# Aim of the exercise:
Whenever the word "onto" shows up in a line of the data, copy that line.

# Material for this exercise:

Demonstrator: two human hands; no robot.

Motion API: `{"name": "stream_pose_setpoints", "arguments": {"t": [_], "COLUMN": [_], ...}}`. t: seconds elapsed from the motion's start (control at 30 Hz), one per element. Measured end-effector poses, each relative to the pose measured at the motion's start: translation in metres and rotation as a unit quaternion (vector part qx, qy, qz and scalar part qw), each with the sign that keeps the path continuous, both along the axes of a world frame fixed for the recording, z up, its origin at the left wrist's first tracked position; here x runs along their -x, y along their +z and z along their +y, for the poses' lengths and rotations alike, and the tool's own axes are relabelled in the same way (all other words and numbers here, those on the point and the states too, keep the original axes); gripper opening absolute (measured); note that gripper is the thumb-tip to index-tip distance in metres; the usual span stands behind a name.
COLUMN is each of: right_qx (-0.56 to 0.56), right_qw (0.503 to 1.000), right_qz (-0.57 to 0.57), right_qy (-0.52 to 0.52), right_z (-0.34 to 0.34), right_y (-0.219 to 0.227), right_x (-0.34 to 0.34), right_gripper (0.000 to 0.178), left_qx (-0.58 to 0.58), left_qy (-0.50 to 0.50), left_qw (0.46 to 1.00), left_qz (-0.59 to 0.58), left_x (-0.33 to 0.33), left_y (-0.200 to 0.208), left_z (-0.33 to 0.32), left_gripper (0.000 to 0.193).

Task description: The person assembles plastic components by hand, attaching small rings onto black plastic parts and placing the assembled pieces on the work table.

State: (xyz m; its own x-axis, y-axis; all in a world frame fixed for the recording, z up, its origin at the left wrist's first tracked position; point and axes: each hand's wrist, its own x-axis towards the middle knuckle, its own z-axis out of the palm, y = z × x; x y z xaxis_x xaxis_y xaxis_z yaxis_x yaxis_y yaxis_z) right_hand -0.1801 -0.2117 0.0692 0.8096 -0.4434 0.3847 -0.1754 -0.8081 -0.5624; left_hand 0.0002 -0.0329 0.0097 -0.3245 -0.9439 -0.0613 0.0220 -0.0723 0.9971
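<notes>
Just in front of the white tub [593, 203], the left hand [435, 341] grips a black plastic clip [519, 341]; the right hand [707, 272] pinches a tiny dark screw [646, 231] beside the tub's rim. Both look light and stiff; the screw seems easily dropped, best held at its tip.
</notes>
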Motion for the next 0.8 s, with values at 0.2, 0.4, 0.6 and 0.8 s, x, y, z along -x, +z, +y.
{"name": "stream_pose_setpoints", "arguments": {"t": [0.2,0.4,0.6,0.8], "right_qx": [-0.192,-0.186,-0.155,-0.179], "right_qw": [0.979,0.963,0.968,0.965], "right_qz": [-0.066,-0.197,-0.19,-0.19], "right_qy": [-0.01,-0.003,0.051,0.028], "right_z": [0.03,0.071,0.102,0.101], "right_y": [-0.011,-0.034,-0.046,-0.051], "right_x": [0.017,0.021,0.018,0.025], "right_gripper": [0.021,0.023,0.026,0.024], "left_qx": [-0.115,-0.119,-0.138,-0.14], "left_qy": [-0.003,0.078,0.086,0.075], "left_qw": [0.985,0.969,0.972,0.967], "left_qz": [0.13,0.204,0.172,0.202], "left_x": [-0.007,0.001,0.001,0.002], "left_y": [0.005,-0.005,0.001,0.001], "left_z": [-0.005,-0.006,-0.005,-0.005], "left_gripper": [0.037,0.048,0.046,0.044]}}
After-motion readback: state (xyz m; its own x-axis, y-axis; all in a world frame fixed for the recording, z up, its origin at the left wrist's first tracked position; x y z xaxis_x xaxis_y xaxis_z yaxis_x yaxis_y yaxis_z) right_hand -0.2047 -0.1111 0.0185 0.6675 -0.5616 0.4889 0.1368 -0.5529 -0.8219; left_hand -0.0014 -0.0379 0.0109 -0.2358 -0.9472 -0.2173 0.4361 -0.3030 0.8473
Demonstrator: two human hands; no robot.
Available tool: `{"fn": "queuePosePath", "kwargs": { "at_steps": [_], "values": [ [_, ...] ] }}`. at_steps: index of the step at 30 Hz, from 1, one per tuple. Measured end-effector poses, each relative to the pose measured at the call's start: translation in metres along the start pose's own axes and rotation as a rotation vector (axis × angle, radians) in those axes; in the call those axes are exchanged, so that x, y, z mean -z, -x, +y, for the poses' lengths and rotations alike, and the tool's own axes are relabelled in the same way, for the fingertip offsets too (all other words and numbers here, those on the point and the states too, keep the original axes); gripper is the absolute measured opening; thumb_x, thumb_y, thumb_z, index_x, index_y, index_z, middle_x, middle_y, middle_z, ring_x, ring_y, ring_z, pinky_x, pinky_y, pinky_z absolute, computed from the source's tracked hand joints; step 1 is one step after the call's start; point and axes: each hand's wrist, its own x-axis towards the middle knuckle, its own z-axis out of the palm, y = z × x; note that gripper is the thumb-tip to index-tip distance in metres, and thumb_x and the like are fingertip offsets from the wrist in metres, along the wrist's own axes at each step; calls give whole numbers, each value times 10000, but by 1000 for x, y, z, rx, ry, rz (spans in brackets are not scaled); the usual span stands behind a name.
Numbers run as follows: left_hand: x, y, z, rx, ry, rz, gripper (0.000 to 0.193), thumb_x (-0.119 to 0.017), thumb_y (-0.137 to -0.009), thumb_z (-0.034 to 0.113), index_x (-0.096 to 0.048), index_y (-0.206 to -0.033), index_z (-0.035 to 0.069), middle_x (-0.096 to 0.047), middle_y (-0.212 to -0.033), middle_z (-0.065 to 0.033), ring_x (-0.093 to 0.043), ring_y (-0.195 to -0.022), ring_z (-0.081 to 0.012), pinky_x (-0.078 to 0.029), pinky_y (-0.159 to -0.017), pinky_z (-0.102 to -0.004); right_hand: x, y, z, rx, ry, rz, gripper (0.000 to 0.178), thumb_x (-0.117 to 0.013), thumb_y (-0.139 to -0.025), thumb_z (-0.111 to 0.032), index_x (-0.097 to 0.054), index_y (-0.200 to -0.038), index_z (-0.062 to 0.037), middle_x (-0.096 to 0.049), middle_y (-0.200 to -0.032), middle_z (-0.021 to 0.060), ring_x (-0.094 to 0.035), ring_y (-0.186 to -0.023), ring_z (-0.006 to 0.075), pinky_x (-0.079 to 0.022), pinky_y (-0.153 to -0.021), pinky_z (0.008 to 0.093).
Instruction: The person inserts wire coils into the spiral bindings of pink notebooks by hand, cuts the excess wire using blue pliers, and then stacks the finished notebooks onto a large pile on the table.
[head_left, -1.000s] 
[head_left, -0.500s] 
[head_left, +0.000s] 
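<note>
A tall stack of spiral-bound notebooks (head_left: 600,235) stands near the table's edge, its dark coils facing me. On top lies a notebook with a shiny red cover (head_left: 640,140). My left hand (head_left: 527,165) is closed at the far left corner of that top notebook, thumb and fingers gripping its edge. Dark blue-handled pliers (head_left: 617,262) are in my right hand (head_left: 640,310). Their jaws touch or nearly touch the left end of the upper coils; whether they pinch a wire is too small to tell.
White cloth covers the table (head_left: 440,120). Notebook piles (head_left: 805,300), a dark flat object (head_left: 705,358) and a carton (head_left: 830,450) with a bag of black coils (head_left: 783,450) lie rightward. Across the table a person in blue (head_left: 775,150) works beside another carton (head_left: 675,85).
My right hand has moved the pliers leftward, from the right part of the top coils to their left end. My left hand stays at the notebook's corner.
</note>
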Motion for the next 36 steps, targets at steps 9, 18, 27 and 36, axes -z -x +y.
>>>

# Expected answer:
Task description: The person assembles plastic components by hand, attaching small rings onto black plastic parts and placing the assembled pieces on the work table.
Instruction: The person inserts wire coils into the spiral bindings of pink notebooks by hand, cuts the excess wire using blue pliers, and then stacks the finished notebooks onto a large pile on the table.

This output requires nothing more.